Iron: We will take up the study of Ferrum metallicum. The Old School has been giving Iron for anaemia throughout all tradition. They have given it in great quantities in the form of the tincture of chloride, and the carbonate.
Whenever the patient became anemic, pallid, waxy and weak, Iron was the tonic. It is true that Iron produces anemia, and it would be astonishing to any one who ever read the provings of Ferrum of the allopaths did not create additional bloodlessness with the doses of Iron they administer.
It is true that under the provings, and under those circumstances where Iron has been given in excess, the patient becomes greenish, waxy, yellow and pallid, with a sickly and anemic countenance. The lips become pale; the ears lose their pink color; the skin of the body becomes waxy, and there comes a tendency to hemorrhage, at times with clots, but commonly with copious, thin, liquid blood, very dark.
The clots will separate and the fluid parts look brown, dirty and watery. The patient gradually emaciates. He is pallid and waxy; his muscles become flabby and relaxed; he is incapable of endurance. All the muscular fibers become tired from any exertion. Rapid exercise, or, any unusual exertion. is impossible. Any rapid exertion or motion brings on weakness, dyspnea, sinking and fainting.
A strange thing running through all the constitutional conditions of Ferrum is that the pains and sufferings come on during rest.
The palpitation sometimes comes on during rest, the dyspnoea comes on during rest, and even the weakness. The patient is ameliorated by moving gently about, but any exertion tires and causes faintness.
Any rapid motion aggravates the complaints. The pains are ameliorated by moving about the house slowly, so that the exertion does not excite or fatigue. In many cases the patient is dropsical. The skin pits upon pressure and is pale, yet the face shows an appearance of plethora. From every little excitement the face becomes flushed.
During the chill the face becomes red. From taking wine or stimulant the face becomes flushed, and the patient, though flabby, relaxed and tired, does not get credit for being sick.
She fails to get the sympathy of her friends. She is feeble, she suffers from palpitation and dyspnoea, she has great weakness with inability to do anything like work, she feels that she must lie down-yet the face is flushed. This is called a pseudo-plethora.

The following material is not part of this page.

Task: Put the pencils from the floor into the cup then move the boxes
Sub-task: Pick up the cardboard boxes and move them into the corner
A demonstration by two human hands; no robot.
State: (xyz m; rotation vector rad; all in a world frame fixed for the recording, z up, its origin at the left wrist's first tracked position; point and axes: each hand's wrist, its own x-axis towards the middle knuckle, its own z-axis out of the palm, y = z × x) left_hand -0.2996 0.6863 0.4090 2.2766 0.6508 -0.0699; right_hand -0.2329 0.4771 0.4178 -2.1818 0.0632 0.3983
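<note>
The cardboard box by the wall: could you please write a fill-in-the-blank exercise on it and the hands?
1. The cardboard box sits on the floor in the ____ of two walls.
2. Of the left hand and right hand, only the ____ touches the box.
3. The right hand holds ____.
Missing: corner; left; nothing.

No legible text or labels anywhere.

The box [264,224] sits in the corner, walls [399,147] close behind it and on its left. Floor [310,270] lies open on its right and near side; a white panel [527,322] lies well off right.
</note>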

The blood-vessels are distended, the veins varicose, and their coatings relaxed. On this account bleed ing takes place easily; capillary oozing; hemorrhage from all pass of the body, haemorrhage from the nose, the lungs, the uterus.
Women suffer much from haemorrhage from the uterus, especially during and after the climacteric period. Ferrum will be found of great value when the symptoms agree in that wonderful anemic state called “green sickness,” that comes on with girls at the time of puberty and in the years that follow it.

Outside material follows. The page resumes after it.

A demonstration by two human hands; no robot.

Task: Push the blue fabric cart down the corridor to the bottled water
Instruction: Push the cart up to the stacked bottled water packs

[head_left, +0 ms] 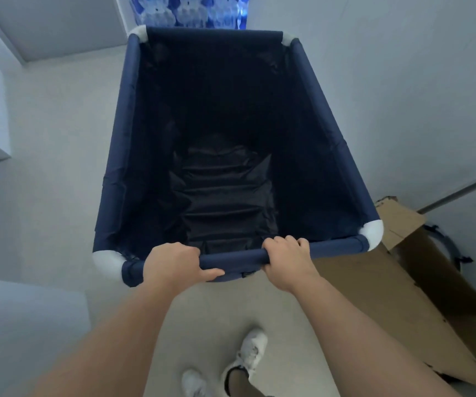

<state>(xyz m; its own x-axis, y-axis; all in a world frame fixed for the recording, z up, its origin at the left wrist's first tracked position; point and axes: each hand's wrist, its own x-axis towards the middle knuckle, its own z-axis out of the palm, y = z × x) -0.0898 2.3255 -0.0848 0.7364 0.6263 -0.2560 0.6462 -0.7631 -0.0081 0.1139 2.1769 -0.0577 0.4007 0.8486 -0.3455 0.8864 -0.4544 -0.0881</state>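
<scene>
The blue fabric cart [122,156] fills the middle of the head view, a deep navy bin with white corner joints and a dark, empty inside. My left hand [170,265] is wrapped around the near top rail left of centre. My right hand [285,260] grips the same rail a little to the right. Packs of bottled water [188,10] in blue-tinted wrap stand just beyond the cart's far rim at the top of the view; their lower part is hidden behind the cart.
Pale walls close in on both sides, with a doorway [56,27] at the far left. A flattened cardboard box [403,282] leans against the right wall beside the cart's near corner. My white shoes [248,356] stand on the pale floor below.
</scene>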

There will be almost no menstrual flow, but a cough will develop, with great pallor. So common is this sickness among girls that all mothers are acquainted with and dread it. In a large practice you will have a number of cases of chlorosis.

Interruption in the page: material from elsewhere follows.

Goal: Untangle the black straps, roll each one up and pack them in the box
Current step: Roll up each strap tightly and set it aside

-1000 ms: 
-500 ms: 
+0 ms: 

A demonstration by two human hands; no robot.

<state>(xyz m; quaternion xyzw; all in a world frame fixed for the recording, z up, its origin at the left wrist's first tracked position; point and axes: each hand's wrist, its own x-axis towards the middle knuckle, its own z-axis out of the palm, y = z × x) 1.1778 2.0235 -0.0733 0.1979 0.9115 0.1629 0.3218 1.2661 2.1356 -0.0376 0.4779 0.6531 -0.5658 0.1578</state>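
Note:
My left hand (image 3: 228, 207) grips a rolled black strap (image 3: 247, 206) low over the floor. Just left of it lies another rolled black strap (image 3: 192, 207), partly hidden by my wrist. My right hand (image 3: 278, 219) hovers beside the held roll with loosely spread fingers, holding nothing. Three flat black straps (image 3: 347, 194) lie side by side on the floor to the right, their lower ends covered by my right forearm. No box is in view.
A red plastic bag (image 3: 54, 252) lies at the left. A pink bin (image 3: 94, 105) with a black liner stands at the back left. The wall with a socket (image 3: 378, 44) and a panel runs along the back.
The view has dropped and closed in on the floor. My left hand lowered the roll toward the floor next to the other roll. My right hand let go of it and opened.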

Sometimes the early menstrual period is attended with a copious, and then occurs, and this goes on for a number of years before anything like menstrual regularity is established.
In these cases the Old School always used to feed their patients Iron in great quantities, but the more Iron the patient took the worse she grew.
Congestion, tending upwards, with red face, hot head and coldness of the extremities. But the heat of the head and face is not at all in proportion to the red appearance. It will be found that this congestion upward in Ferrum will take place during a chill, in septic fevers or in other forms of fever, and the head is not always hot, but sometimes cool. The face may be red and cool.
Face: Another grand feature of Ferrum is that, like China, it has complaints from loss of animal fluids; from prolonged haemorrhage, with weakness remaining a long time. There is no repair, no assimilation. The bones are soft and easily bent; they take on crooks. Emaciated and feeble children. Dryness of the joints, causing cracking on motion. Sudden emaciation, with false plethora.
Redness of face – a healthy looking bloom – in one who is unable to walk fast on the street, or to stand any exertion. Yet some of the complaints of Ferrum are better from occupation, from doing something, from taking a little exercise, because the complaints come on during rest.